He settles painfully into his Mercedes 500 SEL outside the Cowboys Center and dials a number on his cellular phone. Busy. He hangs up and grimaces.
Dorsett is hurt, physically and mentally. His left ankle was nearly ripped off in the season opener against the Giants. He suffered a partially torn ligament in his left knee against Atlanta, and now he is worried about his future. He has never been badly hurt in his entire football career. No surgery, no knee problems. At 5'11" and 185 pounds he is of an endangered species, an exotic sprite who survives in the fissures between mountains. His streak of 93 consecutive starts came to an end on Sept. 29. And here it is the Wednesday before the Redskins game and he can barely jog.
"I am so scared," Dorsett says. "Is this how it ends?"

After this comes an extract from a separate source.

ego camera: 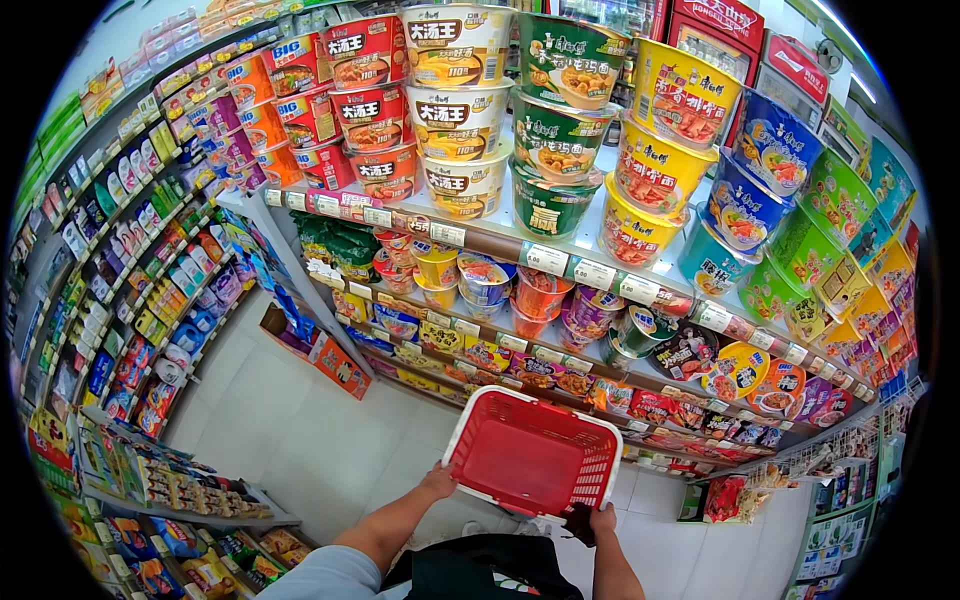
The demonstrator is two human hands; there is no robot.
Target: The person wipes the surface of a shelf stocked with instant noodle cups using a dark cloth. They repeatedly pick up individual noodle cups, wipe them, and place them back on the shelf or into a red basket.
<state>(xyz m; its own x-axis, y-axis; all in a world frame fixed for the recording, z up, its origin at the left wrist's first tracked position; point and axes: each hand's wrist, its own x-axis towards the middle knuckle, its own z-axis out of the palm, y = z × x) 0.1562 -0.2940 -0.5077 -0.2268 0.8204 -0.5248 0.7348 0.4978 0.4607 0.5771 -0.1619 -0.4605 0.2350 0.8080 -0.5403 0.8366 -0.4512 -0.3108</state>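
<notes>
In front of my body I hold a red plastic shopping basket point(525, 456) with a white rim, its bare red floor showing. My left hand point(441, 481) grips the rim at the near left corner. At the near right corner, my right hand point(602, 519) is closed on the rim. Beside that hand hangs a small dark brown thing point(579, 522), too unclear to name. Beyond the basket stands a shelf unit of instant noodles, with stacked white noodle tubs point(459, 112), green tubs point(564, 135) and yellow tubs point(660, 150) on its top.
Lower shelves carry more noodle cups point(540, 292) and noodle packets point(487, 352). A shelf of bottles point(150, 300) curves along the left. Snack bags point(180, 540) fill a rack at lower left. An orange carton point(341, 365) stands on the tiled floor point(337, 435).
</notes>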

He rubs his knee; he pulls down his sock and looks at his ankle. "The longer you play this game the more invincible you feel," he says softly, as though talking to his leg. "And then you get this idle time, like now, and you don't really feel a part of anything.... All you know is that the system was here before you got here, and it'll still be here after you're gone. You're just a product to be used. The beat must go on."
He dials the number again. Still busy. He is trying to get hold of a woman who sells puppies. Chows. "I have just decided I want a chow," he says. "I like them."
He knows that this dog business is insane, that it neatly displays the personality traits that have made his off-field life such a mess—the impetuousness, the failure to plan for the future, the sentimentality that leads him into traps he would never approach on the playing field. But he can't help it.
"I don't know what it is that makes me want a dog," he says. "I know it'll make a mess around the house. I know it'll drive me crazy. And if I'd had it these last two weeks, with my injuries, it would have had to stay in the garage the whole time." He shrugs, drifting to the larger issue. "But...how do I say this?... I'm me. I can't put on airs. I'm not a phony. I know the way I am hurts me more times than it helps. But somehow it's all tied up with my integrity, and my integrity is the last thing I'm going to let you take from me."
So much else has already been taken from this man-child whom Landry calls "the best running back for his size that I've ever seen." Gone are his wife and stepdaughter (to his 1984 divorce), part of his fortune (to poor investments), his father, beloved older brother and girlfriend (to early deaths), and gone, too, is the notion that nightlife-loving Tony Dorsett will one day simply change and become a solid, stay-at-home, Cowboy-approved family man. For more than a decade "new" Tony Dorsett stories have appeared like spring wheat. This writer wrote one five years ago. But it is clear that the man who says "nobody controls me" will remain uncontrolled and that his turbulent process of becoming is what he is.
And yet....
"I must be getting lonely," Dorsett says, driving off to his big house in Dallas where he lives alone. He says that as a reason for getting a dog, but it also could mean that he has confronted the possibility of life without professional football. Or that he is ready to take on a pal like Herschel Walker.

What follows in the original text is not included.